### TASK ITEM
In the records below, find each line holding the word "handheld" and copy it.

### RECORDS FOR THE TASK
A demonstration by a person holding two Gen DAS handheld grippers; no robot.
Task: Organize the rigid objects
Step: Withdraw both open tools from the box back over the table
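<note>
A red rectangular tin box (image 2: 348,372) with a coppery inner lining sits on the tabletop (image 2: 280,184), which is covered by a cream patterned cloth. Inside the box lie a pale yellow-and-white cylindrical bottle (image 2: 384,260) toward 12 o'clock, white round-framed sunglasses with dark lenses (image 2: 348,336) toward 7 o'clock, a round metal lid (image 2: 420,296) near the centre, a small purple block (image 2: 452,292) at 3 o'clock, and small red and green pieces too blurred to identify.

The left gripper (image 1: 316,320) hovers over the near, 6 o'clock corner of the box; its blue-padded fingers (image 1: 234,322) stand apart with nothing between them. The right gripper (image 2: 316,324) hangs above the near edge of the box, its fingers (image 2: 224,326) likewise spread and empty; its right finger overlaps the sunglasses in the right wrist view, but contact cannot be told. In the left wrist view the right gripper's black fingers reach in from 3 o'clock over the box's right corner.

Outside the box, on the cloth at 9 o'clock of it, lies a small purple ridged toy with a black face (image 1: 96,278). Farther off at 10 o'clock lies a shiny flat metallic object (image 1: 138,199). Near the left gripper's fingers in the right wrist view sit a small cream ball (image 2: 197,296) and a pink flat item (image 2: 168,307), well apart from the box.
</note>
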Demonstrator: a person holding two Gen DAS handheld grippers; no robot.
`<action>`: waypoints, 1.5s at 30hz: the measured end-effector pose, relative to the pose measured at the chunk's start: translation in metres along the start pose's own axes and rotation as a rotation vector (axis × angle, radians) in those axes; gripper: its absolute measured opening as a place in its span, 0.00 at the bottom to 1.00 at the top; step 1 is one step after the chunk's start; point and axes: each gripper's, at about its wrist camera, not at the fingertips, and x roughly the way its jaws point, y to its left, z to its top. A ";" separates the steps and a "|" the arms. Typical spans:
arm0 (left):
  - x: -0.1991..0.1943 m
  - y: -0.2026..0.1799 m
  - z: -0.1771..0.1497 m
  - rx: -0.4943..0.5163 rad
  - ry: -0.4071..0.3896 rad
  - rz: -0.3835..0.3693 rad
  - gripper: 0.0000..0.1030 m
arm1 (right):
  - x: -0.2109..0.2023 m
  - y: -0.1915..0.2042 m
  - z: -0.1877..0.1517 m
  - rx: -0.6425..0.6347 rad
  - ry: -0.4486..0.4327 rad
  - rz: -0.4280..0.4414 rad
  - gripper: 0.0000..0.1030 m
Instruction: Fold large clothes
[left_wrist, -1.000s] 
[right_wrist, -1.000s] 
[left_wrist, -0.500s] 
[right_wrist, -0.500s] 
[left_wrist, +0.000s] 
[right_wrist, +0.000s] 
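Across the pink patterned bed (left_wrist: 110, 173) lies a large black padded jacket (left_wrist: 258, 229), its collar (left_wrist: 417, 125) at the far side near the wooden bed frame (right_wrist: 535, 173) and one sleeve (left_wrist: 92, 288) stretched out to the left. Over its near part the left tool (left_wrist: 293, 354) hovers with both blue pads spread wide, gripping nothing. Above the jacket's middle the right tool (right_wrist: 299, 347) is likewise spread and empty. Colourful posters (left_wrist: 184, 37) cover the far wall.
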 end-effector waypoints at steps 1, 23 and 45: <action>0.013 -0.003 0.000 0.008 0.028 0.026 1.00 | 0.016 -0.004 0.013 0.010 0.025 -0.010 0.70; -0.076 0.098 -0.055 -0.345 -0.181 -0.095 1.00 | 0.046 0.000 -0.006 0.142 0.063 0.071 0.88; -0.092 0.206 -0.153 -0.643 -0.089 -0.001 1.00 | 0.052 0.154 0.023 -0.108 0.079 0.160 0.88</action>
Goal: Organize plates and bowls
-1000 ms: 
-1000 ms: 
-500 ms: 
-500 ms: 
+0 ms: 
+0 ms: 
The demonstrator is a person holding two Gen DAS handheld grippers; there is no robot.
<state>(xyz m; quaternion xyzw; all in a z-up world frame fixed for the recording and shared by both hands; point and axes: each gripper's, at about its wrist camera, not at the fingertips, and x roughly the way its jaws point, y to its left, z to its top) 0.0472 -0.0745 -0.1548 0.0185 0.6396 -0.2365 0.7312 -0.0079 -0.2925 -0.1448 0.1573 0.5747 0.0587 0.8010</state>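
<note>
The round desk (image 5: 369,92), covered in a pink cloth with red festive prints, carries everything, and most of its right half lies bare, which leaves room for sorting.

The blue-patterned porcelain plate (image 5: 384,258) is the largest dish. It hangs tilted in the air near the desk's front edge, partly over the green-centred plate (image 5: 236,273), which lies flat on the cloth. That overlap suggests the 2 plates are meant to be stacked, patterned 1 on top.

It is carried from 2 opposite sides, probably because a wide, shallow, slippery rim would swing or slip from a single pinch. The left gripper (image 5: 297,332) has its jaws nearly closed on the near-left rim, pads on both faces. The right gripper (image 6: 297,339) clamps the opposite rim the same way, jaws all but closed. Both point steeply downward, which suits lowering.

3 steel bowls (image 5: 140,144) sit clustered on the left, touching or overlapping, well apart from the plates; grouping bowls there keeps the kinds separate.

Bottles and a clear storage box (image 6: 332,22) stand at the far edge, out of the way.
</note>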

### OUTPUT BELOW
A demonstration by a person holding two Gen DAS handheld grippers; no robot.
Demonstrator: a person holding two Gen DAS handheld grippers; no robot.
The demonstrator is a person holding two Gen DAS handheld grippers; there is no robot.

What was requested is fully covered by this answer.